WHAT THE TASK ASKS: Print the lines of the data, starting with the first, up to and including the line where "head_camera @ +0" appears.

[Stored records]
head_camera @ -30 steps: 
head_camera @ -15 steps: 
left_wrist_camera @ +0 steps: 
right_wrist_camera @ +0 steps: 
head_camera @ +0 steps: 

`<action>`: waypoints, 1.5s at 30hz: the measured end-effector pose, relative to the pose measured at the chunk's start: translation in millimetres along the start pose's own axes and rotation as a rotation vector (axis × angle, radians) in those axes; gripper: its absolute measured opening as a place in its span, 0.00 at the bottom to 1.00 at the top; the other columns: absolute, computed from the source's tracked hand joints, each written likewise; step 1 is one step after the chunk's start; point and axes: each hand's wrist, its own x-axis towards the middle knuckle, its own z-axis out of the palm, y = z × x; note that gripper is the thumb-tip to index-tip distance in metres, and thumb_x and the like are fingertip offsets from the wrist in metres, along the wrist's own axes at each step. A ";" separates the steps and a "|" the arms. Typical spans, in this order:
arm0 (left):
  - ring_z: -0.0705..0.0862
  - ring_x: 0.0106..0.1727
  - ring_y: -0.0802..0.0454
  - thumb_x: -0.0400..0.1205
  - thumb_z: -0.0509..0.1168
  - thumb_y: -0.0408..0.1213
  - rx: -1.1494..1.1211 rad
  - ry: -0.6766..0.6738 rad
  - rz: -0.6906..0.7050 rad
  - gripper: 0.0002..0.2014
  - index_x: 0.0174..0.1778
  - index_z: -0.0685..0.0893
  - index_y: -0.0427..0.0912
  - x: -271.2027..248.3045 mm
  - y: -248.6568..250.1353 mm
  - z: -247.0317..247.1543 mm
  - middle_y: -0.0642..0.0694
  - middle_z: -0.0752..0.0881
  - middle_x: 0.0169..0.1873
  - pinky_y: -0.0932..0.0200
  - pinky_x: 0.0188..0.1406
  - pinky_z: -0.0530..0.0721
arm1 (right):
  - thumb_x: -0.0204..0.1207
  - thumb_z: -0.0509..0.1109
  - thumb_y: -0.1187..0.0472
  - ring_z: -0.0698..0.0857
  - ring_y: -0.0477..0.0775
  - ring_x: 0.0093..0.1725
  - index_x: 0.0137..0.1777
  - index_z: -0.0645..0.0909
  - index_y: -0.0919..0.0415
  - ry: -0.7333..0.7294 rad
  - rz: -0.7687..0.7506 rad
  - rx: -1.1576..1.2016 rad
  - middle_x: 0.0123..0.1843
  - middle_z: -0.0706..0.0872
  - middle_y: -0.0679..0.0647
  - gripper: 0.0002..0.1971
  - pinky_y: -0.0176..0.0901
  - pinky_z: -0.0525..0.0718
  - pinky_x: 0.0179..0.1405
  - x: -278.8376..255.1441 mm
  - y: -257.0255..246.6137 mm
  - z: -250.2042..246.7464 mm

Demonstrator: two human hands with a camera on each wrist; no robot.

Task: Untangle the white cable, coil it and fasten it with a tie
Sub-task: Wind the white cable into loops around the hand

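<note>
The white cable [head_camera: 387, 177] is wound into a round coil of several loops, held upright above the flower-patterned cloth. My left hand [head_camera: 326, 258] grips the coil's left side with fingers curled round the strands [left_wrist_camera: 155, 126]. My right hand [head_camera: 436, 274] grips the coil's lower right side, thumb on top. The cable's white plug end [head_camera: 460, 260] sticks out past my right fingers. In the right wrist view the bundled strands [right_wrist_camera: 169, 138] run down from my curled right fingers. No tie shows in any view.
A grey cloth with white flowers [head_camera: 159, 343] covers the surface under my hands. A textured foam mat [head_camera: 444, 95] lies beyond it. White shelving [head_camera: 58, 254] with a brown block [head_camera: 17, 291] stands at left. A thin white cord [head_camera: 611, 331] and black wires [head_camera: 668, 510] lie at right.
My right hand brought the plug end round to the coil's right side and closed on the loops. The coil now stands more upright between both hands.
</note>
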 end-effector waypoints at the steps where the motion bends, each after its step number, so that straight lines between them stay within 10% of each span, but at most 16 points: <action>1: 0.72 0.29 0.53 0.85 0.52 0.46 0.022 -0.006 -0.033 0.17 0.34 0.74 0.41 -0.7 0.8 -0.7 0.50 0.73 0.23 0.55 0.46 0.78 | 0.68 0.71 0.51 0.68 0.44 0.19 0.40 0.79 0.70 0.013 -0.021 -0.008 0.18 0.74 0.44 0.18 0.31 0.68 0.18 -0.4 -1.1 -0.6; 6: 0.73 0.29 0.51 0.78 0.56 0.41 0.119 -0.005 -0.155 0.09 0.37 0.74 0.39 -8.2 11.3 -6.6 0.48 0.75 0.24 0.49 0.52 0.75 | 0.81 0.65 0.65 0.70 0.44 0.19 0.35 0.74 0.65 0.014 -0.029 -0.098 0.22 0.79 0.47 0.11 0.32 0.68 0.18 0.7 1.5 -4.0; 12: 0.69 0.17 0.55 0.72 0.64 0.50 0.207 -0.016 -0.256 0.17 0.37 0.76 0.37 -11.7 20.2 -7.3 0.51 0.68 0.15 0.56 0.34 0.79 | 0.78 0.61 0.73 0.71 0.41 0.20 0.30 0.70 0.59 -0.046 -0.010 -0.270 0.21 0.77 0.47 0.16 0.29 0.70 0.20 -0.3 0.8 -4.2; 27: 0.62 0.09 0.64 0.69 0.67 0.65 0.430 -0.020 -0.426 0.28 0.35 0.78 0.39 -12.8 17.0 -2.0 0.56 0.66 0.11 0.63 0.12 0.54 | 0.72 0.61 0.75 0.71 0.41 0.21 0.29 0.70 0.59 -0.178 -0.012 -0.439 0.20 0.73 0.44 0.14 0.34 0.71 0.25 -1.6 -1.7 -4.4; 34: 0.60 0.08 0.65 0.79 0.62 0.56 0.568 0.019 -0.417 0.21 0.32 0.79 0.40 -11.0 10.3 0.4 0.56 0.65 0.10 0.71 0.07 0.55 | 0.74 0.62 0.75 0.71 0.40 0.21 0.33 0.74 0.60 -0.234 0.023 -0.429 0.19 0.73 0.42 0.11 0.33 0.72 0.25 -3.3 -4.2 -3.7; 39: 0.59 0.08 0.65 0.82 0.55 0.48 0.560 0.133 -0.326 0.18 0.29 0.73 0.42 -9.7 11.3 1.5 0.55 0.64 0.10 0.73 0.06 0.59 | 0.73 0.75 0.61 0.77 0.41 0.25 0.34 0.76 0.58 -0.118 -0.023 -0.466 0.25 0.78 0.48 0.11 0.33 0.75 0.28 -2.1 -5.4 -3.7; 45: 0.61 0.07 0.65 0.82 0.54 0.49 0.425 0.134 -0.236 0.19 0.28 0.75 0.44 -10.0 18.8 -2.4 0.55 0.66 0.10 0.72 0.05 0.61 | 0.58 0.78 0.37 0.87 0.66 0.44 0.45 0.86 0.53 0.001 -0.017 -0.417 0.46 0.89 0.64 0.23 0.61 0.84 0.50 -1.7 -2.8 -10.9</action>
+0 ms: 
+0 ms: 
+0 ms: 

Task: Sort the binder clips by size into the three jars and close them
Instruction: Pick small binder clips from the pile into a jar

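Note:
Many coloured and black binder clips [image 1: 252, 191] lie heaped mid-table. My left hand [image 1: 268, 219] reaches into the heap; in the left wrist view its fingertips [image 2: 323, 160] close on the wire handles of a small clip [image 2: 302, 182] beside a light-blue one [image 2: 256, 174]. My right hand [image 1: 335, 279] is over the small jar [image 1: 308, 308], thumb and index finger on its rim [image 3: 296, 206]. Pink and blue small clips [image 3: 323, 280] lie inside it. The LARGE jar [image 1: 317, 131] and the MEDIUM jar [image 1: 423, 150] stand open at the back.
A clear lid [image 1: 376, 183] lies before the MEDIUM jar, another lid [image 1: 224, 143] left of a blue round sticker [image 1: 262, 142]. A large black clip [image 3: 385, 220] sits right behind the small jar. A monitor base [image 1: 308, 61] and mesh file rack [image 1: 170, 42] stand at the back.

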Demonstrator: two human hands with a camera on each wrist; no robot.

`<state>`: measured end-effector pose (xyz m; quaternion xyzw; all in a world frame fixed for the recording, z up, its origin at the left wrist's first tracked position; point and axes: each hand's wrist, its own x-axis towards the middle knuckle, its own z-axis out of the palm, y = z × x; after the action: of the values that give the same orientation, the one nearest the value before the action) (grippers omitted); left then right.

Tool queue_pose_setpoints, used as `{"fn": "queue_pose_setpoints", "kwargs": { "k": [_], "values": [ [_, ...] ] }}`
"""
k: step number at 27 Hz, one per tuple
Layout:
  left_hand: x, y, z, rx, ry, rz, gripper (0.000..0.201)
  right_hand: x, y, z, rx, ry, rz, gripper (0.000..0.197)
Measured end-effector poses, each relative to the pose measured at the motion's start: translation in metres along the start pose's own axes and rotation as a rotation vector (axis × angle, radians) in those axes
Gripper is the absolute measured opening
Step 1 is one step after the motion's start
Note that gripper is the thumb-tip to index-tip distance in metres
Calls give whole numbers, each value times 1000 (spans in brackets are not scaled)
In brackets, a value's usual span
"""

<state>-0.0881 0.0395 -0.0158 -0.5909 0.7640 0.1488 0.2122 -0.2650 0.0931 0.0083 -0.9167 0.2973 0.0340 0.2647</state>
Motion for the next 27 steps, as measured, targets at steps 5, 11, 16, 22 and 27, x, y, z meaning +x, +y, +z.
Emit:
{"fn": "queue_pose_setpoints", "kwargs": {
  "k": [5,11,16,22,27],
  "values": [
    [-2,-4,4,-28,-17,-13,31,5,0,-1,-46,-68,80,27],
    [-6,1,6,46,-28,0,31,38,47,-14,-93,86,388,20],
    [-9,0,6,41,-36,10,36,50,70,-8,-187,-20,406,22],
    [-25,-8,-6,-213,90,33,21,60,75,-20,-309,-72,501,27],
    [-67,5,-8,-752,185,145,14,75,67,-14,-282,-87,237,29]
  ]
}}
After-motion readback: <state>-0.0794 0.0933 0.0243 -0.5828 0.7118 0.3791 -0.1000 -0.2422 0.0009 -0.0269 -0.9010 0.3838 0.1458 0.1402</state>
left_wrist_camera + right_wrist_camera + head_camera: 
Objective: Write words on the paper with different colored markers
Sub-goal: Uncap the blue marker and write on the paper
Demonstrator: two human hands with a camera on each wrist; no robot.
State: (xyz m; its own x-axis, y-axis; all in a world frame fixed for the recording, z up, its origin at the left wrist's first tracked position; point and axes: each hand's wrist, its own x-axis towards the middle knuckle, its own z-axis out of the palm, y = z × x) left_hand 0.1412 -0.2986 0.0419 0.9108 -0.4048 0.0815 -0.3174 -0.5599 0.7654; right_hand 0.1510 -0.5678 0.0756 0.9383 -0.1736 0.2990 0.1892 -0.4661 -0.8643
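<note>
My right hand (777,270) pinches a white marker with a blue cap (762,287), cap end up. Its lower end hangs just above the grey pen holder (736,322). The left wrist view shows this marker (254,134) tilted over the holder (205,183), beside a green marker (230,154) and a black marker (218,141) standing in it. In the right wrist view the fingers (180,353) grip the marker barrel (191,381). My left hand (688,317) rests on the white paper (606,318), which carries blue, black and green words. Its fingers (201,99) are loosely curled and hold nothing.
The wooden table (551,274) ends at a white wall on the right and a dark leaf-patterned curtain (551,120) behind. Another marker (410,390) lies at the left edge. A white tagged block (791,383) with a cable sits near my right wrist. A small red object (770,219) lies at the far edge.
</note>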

ANSWER TO THE EXERCISE:
head_camera @ -30 steps: 
head_camera @ -15 steps: 
left_wrist_camera @ +0 steps: 
right_wrist_camera @ +0 steps: 
head_camera @ +0 steps: 

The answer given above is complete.